Faço essa defesa inspirado naquilo que vivi nos anos 60. Não podia, por isso, ser uma transposição, tal e qual, para os dias de hoje. Mas estou certo que, mesmo noutros moldes, seria possível promover a disciplina e a organização. No fundo, a melhor integração social. Nos dias de hoje o serviço militar podia contribuir para limar arestas de comportamento que não se coadunam com a vida em sociedade. As Forças Armadas também podem dar formação e educação para uma juventude em tarefas de natureza profissional: nos ramos da Força Aérea, Marinha e Exército. Daria uma renovada dimensão de utilidade ao SMO e conferiria um novo sentido ao valor do respeito pela pátria. Com o fim do SMO perderam-se valores básicos como a disciplina, a organização e o rigor. É preciso resgatá-los.
Cara da Notícia
Segurança, criminalidade organizada e terrorismo
José Manuel Anes nasceu em Lisboa, a 21 de Junho de 1944. Licenciou-se em Química (Ramo de Química-Física) pela Faculdade de Ciências de Lisboa e doutorou-se em Antropologia Social e Cultural pela Faculdade de Ciências Sociais e Humanas da Universidade Nova de Lisboa (FCSH-UNL). Foi professor do Departamento de Antropologia e do Departamento de Ciência Política e Relações Internacionais, ambos da FCSH-UNL. É professor da Universidade Lusíada de Lisboa na licenciatura em Políticas de Segurança e no mestrado de Segurança e Justiça.
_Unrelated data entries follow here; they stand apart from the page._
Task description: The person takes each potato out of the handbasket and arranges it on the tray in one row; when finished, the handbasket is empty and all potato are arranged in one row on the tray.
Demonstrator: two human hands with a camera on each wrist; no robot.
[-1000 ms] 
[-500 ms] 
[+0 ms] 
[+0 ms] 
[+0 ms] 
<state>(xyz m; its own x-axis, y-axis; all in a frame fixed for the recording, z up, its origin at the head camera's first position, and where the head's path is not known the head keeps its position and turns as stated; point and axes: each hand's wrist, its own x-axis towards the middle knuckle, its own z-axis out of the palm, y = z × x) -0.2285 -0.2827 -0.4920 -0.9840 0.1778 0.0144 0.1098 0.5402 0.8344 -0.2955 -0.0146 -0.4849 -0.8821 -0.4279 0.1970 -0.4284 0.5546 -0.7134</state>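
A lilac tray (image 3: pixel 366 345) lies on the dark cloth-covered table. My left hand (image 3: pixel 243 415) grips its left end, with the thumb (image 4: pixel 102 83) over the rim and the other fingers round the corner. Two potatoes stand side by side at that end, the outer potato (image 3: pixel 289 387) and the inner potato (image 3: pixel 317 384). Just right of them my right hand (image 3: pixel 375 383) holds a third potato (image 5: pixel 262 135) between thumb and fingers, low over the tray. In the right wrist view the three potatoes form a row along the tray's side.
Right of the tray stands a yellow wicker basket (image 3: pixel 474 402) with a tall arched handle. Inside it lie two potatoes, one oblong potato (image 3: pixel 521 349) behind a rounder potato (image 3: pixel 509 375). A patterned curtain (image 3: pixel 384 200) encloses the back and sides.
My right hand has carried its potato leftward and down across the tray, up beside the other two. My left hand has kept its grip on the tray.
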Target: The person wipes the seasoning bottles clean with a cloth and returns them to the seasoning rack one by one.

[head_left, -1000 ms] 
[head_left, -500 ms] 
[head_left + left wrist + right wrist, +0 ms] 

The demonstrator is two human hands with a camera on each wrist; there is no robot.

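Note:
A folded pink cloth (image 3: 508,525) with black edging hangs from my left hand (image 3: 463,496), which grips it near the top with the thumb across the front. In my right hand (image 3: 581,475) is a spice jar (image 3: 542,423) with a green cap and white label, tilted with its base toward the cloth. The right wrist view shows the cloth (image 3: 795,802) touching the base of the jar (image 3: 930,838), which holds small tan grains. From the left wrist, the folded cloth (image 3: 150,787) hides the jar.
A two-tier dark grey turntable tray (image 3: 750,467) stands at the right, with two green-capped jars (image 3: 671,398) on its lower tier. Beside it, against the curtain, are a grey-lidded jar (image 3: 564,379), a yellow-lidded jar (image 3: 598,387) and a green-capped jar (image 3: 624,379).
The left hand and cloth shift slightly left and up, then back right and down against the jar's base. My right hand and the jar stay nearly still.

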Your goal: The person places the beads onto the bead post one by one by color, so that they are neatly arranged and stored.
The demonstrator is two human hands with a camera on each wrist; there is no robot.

Foi cerca de 20 anos criminalista do laboratório de polícia científica da Polícia Judiciária, assim como fundador e presidente do Observatório de Segurança, Criminalidade Organizada e Terrorismo (OSCOT). É diretor e coordenador da revista “Segurança e Defesa”, desde o primeiro número. Foi presidente da Mesa da Assembleia Geral e presidente da Mesa da Assembleia Geral da SAD do Clube de Futebol “Os Belenenses”. É um conhecido maçon, tendo sido grão-mestre da Grande Loja Regular de Portugal GLLP/GLRP.